Examples of the compound expressed by the general formula (4) include: 
1,1-bis(4-dibenzylaminophenyl)propane, 
tris(4-diethylaminophenyl)methane, 
1,1-bis(4-dibenzylaminophenyl)propane, 
2,2'-dimethyl-4,4'-bis(diethylamino)-triphenylmethane and the like. 
Examples of the compound expressed by the general formula (5) include: 
9-(4-diethylaminostyryl)anthracene, 
9-bromo-10-(4-diethylaminostyryl)anthracene, and the like. 
Examples of the compound expressed by the general formula (6) include: 
9-(4-dimethylaminobenzylidene)fluorene, 
3-(9-fluorenylidene)-9-ethylcarbazole, and the like. 
Examples of the compound expressed by the general formula (7) include: 
1,2-bis(4-diethylaminostyryl)benzene, 
1,2-bis(2,4-dimethoxystyryl)benzene and the like. 
Examples of the compound expressed by the general formula (8) include: 
3-styryl-9-ethylcarbazole, 
3-(4-methoxystyryl)-9-ethylcarbazole, and the like. 
Examples of the compound expressed by the general formula (9) include: 
4-diphenylaminostilbene, 
4-dibenzylaminostilbene, 
4-ditolylaminostilbene, 
1-(4-diphenylaminostyryl)naphthalene, 
1-(4-diethylaminostyryl)naphthalene, and the like. 
Examples of the compound expressed by the general formula (10) include: 
4'-diphenylamino-alpha-phenylstilbene, 
4'-methylphenylamino-alpha-phenylstilbene, and the like. 
Examples of the compound expressed by the general formula (11) include: 
1-phenyl-3-(4-diethylaminostyryl)-5-(4-diethylaminophenyl)pyrazoline, 
1-phenyl-3-(4-dimethylaminostyryl)-5-(4-dimethylaminophenyl)pyrazoline, and 
the like. 
Other examples of positive hole transfer material include: oxadiazole 
compounds such as 
2,5-bis(4-diethylaminophenyl)-1,3,4-oxadiazole, 
2,5-bis(4-(4-diethylaminostyryl)phenyl)-1,3,4-oxadiazole, 
2-(9-ethylcarbazolyl-3-)-5-(4-diethylaminophenyl)-1,3,4-oxadiazole, and the 
like; low molecular oxazole compounds such as 
2-vinyl-4-(2-chlorophenyl)-5-(4-diethylaminophenyl)-oxazole, 
2-(4-diethylaminophenyl)-4-phenyloxazole, and the like; and high molecular 
compounds such as poly-N-vinyl carbazol, halogenated poly-N-vinyl 
carbazole, polyvinyl pyrene, polyvinyl anthracene, pyrene formaldehyde 
resin, ethylcarbazole formaldehyde resin, and the like. 
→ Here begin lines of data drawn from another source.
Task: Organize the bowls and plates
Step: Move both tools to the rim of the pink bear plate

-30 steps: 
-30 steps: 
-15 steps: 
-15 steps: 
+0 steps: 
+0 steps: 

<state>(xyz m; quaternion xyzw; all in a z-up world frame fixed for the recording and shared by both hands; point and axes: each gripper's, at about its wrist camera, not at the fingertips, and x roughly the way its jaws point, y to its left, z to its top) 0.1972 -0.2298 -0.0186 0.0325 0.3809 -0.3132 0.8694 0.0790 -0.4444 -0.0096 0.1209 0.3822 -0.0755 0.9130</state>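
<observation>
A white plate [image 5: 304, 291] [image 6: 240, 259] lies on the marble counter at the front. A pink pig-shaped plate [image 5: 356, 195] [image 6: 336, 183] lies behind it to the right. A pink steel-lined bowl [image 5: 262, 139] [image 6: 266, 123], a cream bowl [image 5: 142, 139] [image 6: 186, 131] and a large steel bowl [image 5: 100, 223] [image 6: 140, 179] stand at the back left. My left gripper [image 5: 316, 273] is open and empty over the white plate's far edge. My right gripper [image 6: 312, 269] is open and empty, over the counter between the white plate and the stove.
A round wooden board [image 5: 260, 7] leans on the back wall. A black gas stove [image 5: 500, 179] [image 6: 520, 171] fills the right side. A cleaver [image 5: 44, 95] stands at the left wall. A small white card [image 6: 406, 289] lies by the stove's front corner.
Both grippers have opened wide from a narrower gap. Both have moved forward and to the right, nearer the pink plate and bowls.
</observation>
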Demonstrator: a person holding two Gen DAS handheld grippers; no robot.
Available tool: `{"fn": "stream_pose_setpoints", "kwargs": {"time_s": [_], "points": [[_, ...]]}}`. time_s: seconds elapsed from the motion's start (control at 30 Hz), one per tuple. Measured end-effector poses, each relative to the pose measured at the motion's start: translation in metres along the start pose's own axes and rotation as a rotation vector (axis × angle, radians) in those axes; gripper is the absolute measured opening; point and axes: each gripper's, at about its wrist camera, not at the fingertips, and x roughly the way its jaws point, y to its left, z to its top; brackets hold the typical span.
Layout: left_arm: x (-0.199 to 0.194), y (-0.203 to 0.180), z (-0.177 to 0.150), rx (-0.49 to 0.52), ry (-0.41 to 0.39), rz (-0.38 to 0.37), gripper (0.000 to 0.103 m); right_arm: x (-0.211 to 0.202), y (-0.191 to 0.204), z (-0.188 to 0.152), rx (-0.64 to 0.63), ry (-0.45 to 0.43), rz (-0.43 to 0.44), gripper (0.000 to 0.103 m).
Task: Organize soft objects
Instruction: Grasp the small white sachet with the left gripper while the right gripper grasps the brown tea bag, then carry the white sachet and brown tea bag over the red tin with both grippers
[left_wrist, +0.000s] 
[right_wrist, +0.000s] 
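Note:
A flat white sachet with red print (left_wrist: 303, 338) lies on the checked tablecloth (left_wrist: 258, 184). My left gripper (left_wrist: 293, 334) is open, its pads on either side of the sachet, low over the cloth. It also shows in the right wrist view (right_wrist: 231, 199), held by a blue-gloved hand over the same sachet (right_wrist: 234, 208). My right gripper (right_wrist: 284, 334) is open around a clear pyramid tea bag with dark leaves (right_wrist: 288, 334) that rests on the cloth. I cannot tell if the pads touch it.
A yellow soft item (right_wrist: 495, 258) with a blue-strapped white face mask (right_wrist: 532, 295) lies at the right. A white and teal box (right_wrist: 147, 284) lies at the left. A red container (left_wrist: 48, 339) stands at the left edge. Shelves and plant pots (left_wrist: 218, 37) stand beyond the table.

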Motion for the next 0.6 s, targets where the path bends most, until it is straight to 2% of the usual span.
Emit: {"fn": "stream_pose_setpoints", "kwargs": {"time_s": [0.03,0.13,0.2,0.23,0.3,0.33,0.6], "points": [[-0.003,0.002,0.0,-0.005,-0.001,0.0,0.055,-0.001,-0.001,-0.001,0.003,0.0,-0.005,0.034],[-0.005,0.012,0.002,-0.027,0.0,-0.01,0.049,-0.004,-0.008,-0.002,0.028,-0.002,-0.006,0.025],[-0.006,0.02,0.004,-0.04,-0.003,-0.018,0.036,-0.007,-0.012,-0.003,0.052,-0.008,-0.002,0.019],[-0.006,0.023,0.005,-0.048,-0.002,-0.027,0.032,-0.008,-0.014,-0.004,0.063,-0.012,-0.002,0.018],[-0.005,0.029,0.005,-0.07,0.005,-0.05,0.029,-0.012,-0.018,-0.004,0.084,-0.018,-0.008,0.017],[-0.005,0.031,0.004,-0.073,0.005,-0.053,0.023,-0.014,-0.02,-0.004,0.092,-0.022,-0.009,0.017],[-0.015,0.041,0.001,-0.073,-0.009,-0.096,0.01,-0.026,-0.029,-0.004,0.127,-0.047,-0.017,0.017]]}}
Examples of electron transfer material include: chloroanil, bromoanil, 
tetracyanoethylene, tetracyanoquinonedimethane, 
2,4,7-trinitro-9-fluorenone, 
2,4,5,7-tetranitro-9-fluorenone, 
2,4,5,7-tetranitro-xanthone, 
2,4,8-trinitrothioxanthone, 
2,6,8-trinitro-4H-indeno(1,2-b)thiophene-4-on, 
1,3,7-trinitrodibenzothiophene-5,5-dioxide, and the like. 
These charge transfer materials are used alone or in the form of a mixture 
of two or more. 
With regard to the electrophotograpnic elements as prepared above, an 
adhesive layer or barrier layer may optionally be applied between an 
electroconductive substrate and a photosensitive layer. Examples of these 
layers include polyamide, nitrocellulose, aluminum oxide and the like. The 
thickness of the layer is preferably not more than 1.mu.. 
The electrophotographic element as shown in FIG. 2 is prepared by 
vapor-depositing disazo pigment on an electroconductive substrate in 
accordance with vacuum vapor depositing method as disclosed in U.S. Pat. 
Nos. 3,973,959 and 3,996,049 or coating and drying on an electroconductive 
substrate a dispersion of disazo pigment particles in an appropriate 
solvent optionally having a binder dissolved; and then coating and drying 
a solution containing charge transfer material and binder on the charge 
generating layer, the surface of which may optionally be subjected to a 
buff polishing as disclosed in Japanese Patent Laid Opent No. 51-90827, or 
the thickness of which may be regulated. 
The electrophotographic element as shown in FIG. 3 is prepared by 
dispersing disazo pigment particles in a solution having charge transfer 
material and binder dissolved, coating the dispersion on an 
electroconductive substrate and drying. In any case, disazo pigment used 
in the present invention is powdered by a ball mill or the like to a 
particle size of not more than 5.mu., preferably not nore than 2.mu.. 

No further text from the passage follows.